At the line with "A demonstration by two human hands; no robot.", start repeating the data, and continue line by line through the final line, exactly.

[Start of Attachment]

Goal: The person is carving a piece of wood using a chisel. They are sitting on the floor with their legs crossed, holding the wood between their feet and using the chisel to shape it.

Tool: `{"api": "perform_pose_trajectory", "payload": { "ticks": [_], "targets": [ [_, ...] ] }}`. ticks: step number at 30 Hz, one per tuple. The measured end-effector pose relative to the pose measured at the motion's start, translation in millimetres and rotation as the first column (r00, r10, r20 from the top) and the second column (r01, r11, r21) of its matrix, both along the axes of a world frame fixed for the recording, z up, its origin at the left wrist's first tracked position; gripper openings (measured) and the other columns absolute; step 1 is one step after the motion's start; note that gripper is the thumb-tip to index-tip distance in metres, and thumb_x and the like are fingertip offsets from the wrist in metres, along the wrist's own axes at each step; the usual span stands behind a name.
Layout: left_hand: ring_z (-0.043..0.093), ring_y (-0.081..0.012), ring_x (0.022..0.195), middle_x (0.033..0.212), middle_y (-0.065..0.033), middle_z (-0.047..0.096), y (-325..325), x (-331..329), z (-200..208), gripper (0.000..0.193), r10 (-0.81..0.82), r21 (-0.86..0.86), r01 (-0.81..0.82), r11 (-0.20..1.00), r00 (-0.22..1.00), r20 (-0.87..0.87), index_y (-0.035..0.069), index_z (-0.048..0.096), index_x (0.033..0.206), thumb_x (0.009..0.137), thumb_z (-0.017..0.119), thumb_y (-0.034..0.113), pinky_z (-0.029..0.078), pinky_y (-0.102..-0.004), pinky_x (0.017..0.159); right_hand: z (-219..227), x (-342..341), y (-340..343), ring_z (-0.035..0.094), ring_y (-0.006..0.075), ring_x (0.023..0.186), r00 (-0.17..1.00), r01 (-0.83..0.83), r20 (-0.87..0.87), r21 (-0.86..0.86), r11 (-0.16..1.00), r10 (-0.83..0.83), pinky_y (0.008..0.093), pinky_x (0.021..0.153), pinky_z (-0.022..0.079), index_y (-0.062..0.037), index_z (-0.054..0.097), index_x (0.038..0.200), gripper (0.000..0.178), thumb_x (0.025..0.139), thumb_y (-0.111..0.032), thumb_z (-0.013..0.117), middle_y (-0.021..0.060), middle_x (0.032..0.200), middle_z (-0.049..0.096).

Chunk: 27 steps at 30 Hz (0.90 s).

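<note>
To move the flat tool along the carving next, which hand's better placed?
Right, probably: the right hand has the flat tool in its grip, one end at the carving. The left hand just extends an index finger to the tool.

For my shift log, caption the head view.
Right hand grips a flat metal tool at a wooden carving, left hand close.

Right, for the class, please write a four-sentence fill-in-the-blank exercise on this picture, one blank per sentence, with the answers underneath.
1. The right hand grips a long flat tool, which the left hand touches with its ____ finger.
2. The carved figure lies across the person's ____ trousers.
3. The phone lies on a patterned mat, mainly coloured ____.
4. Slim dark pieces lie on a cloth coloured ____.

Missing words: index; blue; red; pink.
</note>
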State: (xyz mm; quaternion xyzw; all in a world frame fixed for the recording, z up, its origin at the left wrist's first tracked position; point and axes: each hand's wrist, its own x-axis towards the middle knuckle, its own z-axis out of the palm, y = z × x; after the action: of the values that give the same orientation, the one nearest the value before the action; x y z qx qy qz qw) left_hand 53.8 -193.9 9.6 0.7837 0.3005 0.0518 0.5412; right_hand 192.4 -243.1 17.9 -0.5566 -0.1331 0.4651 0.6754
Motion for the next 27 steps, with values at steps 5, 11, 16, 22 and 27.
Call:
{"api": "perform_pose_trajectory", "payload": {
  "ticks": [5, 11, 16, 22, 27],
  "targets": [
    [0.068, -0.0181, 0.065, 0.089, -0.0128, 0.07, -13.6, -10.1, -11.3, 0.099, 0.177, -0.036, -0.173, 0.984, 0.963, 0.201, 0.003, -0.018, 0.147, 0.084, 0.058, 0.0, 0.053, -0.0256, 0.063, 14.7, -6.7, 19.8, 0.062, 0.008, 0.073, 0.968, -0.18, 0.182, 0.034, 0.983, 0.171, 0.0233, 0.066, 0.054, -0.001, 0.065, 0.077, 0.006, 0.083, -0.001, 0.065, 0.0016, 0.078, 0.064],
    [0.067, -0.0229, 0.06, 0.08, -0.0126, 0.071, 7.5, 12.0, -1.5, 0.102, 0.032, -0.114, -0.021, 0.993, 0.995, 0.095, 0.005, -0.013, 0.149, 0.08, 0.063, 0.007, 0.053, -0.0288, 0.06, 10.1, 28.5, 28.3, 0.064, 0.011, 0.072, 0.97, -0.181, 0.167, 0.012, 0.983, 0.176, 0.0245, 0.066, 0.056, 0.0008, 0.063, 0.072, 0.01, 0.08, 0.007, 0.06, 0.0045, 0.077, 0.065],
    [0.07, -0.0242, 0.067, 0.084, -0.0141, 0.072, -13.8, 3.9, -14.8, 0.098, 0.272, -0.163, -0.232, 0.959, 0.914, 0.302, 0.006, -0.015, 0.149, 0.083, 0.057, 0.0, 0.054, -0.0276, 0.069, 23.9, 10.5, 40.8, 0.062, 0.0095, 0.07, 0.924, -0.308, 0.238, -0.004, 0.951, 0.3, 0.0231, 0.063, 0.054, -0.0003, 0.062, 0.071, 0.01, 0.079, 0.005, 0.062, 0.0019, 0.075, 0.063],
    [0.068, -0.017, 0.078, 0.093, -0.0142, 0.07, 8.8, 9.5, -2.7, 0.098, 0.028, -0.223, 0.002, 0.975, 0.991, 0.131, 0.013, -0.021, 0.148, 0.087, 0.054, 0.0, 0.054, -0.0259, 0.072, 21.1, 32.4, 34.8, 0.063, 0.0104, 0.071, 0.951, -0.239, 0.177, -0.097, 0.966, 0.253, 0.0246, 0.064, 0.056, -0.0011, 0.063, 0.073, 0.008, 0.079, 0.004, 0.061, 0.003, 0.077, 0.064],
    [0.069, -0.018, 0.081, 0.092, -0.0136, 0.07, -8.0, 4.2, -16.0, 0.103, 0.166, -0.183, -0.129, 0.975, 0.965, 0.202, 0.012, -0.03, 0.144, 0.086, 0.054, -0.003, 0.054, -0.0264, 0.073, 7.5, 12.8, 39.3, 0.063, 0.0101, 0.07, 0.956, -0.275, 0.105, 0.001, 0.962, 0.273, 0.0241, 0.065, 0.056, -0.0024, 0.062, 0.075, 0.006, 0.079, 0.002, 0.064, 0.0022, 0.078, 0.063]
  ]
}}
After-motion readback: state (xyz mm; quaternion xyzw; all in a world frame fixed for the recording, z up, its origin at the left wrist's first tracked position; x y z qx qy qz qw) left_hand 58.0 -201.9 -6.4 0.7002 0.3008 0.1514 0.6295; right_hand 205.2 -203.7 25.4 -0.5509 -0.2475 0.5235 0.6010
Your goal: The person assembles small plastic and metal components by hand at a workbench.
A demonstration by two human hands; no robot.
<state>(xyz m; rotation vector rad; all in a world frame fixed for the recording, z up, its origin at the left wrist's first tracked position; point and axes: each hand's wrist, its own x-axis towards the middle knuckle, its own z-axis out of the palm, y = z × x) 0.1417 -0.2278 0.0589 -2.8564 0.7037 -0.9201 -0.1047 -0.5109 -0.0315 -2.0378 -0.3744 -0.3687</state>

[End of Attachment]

(Written answer):
A demonstration by two human hands; no robot.
<state>(xyz m; rotation vector rad; all in a world frame fixed for the recording, z up, its origin at the left wrist's first tracked position; point and axes: each hand's wrist, its own x-axis towards the middle knuckle, its own z-axis out of the palm, y = z × x) 0.1417 -0.2278 0.0589 -2.8564 0.7037 -0.9201 -0.1047 -0.5109 -0.0315 -2.0378 -0.3744 -0.3687</state>

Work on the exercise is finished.